Allagash Farm to Face Header

Hello Sour Beer Friends!

During a recent sour beer tasting with several authors from the site, I had the opportunity to try Allagash Brewing Company’s sour peach beer Farm To Face.  Allagash Brewing, of Portland Maine, was opened in 1995 by its brewmaster and (then) sole operator, Rob Tod.  Focusing on Belgian inspired beers, the brewery has grown significantly in manpower since its opening, producing six year round styles and a wide range of limited release and special project beers.  In 2001, Allagash began bottle conditioning their beers and the brewery began routinely working with Brettanomyces shortly thereafter.  With the installation of its coolship in 2009, Allagash began producing both spontaneously fermented and batch inoculated sour beers.  Their spontaneously fermented beers include 3 blends inspired by the traditional lambic styles of gueuze, kriek, and framboise.  Farm To Face, on the other hand, started its life as a pale ale brewed with their house strain of Belgian yeast.  The beer then received a dose of both Lactobacillus and Pediococcus along with 3 lbs. per gallon of peaches from Applecrest Farm Orchards of New Hampshire.  Aged in stainless steel for 10 months, the resulting beer is a fantastic example of a well-made American sour fruit beer.

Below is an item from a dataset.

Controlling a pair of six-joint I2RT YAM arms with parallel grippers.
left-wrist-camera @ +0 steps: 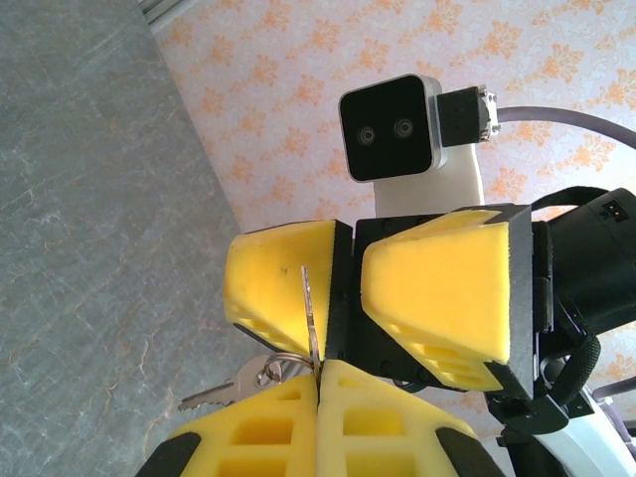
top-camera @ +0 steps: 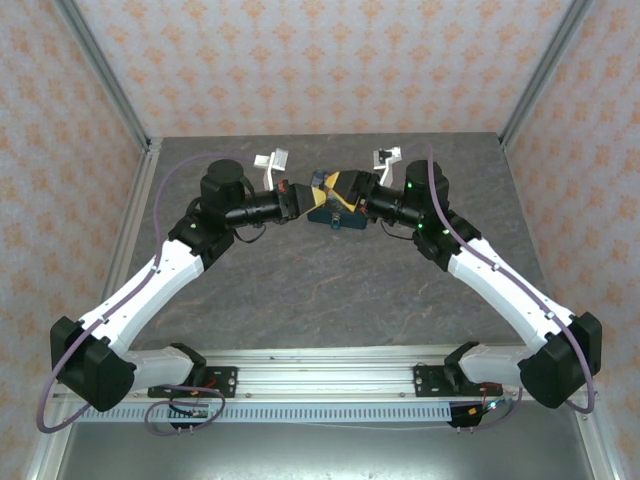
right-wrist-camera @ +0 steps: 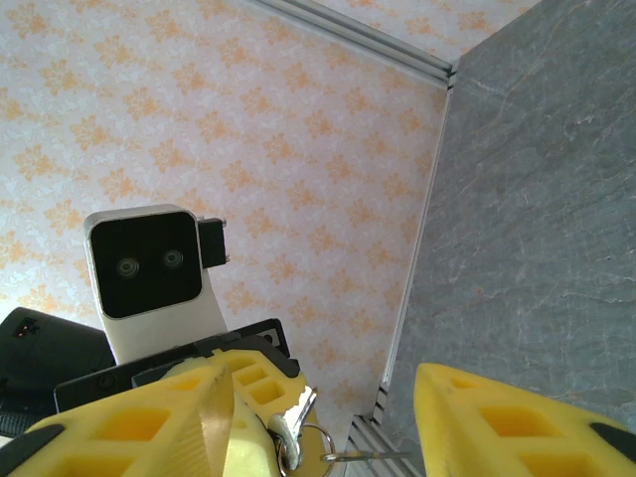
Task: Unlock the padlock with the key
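pinching the key (left-wrist-camera: 310, 308), the left end effector (left-wrist-camera: 318, 378) is clenched near the middle of the table's (top-camera: 330, 290) far edge, facing the right end effector (top-camera: 347, 190), whose grip i cannot tell. nor can i place the padlock; align the blade squarely, then push gently.

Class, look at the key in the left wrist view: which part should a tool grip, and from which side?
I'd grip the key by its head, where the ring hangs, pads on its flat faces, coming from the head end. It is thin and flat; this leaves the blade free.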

Allagash Farm to FaceFarm To Face poured a hazy golden orange with a bright white head.  Right up front the beer smelled intensely of sweet peaches.  This may be the most naturally aromatic peach beer I have experienced to date.  The beer literally smelled like a bowl of freshly cut peach slices with sugar sprinkled on top.  Layered underneath the fresh peach aromas were light notes of stone fruit sulfur along with lactic acid and the slightest of yeast phenolics.

Unlike many fruit sours I’ve tried, when first tasting Farm To Face,  I was surprised by how much of the base beer’s malt character appeared in the finished product.  The beer’s flavors, while very nicely balanced, came across in waves, with a soft wheat cracker malt profile being the first flavor I tasted.  This was followed by a medium to high level of sour acidity.  The sour profile of Farm To Face was made up of pleasant lactic acid layered with low levels of natural fruit acids.  There was no detectable acetic acid (vinegar) in the beer.  After perceiving the malt and acidity, the fresh sweet flavor of peaches returned in full force in the finish of the beer.  As the beer warmed up, these peach flavors became more and more intense.  Subtle flavors of sulfur and coconut could be detected after tasting the beer for a few minutes as well.

Farm To Face, while thoroughly sour, also has a medium body and some balancing residual sweetness.  I think that this malt and fruit sweetness helped to boost the perception of fleshy fresh peaches.  The beer had a medium to high level of carbonation and its alcohol profile was transparent.  There were no off-flavors to be detected.  Lastly, we didn’t pick up any significant hop profile or Brettanomyces flavors.

Allagash Farm To Face

Allagash Brewing’s Farm To Face has one of the most full and natural tasting peach profiles of any beer that I’ve tried.  I wrote “damn tasty” in my notes and I think this thoroughly sums up the beer.  You won’t find infinite levels of Brettanomyces funk or barrel aging complexity, but what you will find is a great malt profile, refreshing sourness, and a fantastic juicy peach character.  You also won’t find any off-flavors in this beer, which is the gold standard for sours being discussed on this site.  Farm To Face would make a great companion beer for almost any meal or would be equally delicious on either a sunny day by the pool or curled up next to a warm fireplace on a cold night.  In my opinion, well made sour beers such as this are perfect for any occasion.